[Records drawn from a dataset]
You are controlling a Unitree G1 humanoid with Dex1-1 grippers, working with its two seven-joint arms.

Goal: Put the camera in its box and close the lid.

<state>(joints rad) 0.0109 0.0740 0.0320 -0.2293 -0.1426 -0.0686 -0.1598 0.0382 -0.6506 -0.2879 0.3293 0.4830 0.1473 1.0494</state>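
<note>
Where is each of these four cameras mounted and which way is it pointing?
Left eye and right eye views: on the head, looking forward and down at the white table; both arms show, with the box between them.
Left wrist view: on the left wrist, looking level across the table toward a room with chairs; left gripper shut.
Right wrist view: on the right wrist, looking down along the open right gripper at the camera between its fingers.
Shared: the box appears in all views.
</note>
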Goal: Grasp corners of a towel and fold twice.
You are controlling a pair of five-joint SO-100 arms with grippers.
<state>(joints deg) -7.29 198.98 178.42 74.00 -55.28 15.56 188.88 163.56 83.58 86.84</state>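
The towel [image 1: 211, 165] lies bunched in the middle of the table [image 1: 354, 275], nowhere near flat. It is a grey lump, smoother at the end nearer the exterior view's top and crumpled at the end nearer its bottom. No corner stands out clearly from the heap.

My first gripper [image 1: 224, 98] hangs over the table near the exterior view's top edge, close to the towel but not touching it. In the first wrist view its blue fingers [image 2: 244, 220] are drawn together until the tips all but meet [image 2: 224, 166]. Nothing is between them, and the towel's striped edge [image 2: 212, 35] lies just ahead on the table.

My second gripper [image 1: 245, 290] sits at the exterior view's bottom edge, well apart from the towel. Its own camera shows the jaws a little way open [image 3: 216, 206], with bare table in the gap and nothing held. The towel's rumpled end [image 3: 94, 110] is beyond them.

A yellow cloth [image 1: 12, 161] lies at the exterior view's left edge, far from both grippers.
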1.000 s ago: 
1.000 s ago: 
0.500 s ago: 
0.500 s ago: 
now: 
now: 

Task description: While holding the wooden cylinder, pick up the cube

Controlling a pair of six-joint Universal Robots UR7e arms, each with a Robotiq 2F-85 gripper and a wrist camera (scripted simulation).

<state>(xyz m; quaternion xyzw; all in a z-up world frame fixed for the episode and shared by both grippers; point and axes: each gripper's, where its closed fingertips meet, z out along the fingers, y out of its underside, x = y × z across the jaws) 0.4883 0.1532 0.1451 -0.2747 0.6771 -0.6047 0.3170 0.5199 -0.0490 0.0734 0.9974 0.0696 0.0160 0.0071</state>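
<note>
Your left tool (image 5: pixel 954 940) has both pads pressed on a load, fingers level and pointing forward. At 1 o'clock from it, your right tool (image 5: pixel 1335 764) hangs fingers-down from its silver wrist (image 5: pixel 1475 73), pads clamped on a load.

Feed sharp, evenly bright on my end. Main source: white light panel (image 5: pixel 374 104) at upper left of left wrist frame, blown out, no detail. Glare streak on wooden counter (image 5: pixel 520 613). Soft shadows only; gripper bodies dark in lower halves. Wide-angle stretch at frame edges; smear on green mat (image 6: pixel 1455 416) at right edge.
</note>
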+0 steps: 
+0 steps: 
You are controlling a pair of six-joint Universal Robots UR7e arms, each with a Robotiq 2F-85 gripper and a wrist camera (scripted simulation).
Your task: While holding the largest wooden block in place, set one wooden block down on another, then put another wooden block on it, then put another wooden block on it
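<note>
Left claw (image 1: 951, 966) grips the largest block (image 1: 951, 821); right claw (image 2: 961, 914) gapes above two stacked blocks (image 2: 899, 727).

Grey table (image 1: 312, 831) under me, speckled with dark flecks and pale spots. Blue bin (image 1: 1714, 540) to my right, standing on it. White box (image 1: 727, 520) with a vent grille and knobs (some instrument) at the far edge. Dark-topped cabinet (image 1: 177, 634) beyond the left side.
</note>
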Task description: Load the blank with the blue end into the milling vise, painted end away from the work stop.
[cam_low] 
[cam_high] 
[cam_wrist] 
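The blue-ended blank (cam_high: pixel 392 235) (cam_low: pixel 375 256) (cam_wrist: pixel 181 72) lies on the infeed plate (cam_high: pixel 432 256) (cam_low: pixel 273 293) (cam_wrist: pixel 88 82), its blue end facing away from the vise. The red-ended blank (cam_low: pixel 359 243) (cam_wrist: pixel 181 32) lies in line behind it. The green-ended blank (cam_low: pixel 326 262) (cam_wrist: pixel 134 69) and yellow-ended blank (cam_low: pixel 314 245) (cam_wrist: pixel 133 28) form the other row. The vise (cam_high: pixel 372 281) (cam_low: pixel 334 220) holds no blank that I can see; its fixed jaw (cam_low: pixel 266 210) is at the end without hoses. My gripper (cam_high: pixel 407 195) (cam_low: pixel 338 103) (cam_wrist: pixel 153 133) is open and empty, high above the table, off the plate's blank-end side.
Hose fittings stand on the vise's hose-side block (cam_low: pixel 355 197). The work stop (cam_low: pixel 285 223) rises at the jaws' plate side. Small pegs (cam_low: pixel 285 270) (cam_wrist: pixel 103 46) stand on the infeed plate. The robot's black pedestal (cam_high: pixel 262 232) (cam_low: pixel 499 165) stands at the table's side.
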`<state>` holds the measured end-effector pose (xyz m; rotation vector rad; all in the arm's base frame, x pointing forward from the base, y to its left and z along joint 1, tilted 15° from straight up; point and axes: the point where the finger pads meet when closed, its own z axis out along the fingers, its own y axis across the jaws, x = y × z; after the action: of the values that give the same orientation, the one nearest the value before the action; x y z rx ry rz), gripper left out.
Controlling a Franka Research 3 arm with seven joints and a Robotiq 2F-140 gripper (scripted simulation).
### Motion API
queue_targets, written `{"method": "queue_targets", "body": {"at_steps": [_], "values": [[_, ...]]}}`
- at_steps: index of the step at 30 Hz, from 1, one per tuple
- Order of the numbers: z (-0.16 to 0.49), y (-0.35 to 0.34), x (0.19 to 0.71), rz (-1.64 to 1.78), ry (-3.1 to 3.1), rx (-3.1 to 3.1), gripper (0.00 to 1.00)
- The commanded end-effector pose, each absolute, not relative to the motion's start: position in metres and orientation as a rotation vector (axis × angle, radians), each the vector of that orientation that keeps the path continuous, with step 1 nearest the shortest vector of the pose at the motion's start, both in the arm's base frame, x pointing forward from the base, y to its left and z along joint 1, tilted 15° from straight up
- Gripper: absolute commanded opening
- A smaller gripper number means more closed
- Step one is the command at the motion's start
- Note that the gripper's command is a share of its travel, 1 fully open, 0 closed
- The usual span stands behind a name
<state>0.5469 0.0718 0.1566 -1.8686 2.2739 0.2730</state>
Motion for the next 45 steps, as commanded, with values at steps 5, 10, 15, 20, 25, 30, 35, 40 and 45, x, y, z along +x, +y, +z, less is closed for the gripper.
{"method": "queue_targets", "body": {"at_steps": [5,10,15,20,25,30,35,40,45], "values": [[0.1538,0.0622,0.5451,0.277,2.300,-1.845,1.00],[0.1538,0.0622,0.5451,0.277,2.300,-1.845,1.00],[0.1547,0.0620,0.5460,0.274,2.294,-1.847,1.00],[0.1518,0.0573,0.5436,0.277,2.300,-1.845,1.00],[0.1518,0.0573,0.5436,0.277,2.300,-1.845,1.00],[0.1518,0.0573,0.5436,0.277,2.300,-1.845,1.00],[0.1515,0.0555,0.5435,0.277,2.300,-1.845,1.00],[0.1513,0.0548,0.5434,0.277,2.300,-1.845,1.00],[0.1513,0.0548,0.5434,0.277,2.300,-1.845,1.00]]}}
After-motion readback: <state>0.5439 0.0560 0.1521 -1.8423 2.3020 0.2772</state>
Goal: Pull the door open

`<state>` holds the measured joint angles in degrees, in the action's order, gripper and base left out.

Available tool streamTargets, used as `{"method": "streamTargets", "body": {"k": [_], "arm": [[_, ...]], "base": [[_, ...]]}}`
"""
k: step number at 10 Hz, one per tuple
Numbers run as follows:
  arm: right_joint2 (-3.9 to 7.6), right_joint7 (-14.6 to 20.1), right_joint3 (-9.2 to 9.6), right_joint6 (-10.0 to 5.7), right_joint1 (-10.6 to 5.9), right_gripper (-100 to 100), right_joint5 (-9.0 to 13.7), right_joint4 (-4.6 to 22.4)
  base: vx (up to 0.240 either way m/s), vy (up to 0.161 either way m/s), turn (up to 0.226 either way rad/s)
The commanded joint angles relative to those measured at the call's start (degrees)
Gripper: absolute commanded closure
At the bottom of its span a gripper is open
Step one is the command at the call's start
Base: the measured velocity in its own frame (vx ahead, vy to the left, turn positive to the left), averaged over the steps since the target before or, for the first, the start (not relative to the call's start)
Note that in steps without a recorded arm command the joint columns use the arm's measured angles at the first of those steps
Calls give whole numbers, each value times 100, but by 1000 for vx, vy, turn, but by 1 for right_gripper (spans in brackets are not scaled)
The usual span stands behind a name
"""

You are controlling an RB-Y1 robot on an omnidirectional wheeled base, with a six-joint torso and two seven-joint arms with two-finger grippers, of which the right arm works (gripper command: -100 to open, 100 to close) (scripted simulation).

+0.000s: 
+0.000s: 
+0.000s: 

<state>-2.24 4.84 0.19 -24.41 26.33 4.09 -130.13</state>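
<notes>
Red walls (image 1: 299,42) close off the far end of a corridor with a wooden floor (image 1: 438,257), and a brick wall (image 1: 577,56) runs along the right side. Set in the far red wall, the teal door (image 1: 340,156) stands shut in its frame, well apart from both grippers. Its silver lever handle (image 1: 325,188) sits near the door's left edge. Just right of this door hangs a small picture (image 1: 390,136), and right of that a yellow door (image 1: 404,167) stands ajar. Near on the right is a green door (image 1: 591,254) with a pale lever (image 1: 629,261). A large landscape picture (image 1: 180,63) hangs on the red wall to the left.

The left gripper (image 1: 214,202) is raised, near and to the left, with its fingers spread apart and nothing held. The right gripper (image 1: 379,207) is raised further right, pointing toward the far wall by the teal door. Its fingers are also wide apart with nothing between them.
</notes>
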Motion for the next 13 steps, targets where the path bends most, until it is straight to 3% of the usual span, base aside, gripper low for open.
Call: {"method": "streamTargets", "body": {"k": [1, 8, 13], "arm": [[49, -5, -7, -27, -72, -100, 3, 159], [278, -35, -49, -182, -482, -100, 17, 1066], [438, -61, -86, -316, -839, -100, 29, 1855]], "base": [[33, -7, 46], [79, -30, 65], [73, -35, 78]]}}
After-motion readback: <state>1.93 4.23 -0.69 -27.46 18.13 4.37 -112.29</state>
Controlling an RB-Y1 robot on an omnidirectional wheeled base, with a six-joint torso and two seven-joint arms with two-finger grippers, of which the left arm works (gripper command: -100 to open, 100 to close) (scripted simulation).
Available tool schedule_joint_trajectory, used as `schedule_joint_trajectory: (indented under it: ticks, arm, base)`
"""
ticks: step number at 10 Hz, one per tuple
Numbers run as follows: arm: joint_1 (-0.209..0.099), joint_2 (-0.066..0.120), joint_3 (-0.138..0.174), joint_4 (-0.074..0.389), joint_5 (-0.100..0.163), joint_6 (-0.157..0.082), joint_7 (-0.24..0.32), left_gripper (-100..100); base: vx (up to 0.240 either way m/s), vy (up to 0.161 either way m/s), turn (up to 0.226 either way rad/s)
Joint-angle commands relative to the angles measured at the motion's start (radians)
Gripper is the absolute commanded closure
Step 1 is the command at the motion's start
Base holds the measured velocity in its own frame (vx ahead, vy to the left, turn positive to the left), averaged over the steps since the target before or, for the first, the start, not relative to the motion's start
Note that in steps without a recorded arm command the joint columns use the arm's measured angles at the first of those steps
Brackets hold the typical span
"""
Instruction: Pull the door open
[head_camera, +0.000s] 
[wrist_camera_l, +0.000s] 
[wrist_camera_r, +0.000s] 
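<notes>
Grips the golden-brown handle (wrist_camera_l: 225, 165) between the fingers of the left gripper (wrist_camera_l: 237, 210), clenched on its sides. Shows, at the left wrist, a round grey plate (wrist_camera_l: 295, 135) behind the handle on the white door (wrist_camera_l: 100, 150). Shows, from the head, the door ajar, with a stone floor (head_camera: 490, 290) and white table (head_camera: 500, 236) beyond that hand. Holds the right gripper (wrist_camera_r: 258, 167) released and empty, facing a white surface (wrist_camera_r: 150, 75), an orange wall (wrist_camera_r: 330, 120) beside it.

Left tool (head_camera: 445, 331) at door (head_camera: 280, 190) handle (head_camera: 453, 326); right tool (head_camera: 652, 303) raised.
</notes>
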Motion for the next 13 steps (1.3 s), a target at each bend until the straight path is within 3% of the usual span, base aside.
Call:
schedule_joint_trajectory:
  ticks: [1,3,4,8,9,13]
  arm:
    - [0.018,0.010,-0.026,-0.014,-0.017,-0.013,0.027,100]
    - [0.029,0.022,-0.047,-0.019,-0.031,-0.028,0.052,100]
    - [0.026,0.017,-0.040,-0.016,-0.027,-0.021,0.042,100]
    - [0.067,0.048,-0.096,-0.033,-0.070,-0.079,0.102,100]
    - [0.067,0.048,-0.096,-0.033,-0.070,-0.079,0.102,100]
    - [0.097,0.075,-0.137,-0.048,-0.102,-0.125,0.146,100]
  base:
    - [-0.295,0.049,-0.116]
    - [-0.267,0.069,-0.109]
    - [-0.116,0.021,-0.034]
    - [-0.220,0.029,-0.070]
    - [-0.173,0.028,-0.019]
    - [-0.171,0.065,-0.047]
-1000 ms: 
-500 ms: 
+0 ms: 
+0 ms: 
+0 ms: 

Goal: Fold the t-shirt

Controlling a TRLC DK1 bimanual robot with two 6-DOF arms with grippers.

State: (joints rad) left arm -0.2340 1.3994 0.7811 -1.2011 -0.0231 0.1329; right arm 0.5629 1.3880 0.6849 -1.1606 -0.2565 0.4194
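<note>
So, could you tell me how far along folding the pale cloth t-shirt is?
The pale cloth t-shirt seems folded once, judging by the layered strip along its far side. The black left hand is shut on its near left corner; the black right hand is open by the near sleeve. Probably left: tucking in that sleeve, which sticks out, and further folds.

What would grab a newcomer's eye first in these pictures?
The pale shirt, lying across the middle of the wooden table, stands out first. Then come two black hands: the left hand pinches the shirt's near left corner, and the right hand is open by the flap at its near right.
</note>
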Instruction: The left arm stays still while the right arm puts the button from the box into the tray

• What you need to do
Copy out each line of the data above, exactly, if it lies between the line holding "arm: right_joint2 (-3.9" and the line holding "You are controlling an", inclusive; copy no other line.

• Answer below
  arm: right_joint2 (-3.9 to 7.6), right_joint7 (-14.6 to 20.1), right_joint3 (-9.2 to 9.6), right_joint6 (-10.0 to 5.7), right_joint1 (-10.6 to 5.9), right_gripper (-100 to 100), right_joint5 (-9.0 to 13.7), right_joint4 (-4.6 to 22.4)
  base: vx (up to 0.240 either way m/s), vy (up to 0.161 either way m/s), turn (up to 0.226 either way rad/s)
The commanded joint angles relative to those measured at the call's start (degrees)
Gripper: absolute commanded closure
At the bottom of its span a gripper is open
Step one is the command at the call's start
Base: the measured velocity in its own frame (vx ahead, vy to the left, turn positive to the left), averaged over the steps since the target before or, for the first, the start (not relative to the call's start)
Note that in steps without a recorded arm command the joint columns use the arm's measured angles at the first of those steps
Calls give whole numbers, each value times 100, but by 1000 for vx, vy, turn, but by 1 for right_gripper (spans in brackets are not scaled)
The usual span stands behind a name
"""

You are controlling an RB-Y1 robot on an omnidirectional wheeled base, with a six-joint torso and two seven-joint arms with two-finger grippers, of which the right arm works (gripper command: -100 to open, 100 to close) (scripted simulation).

The complete answer has now been given.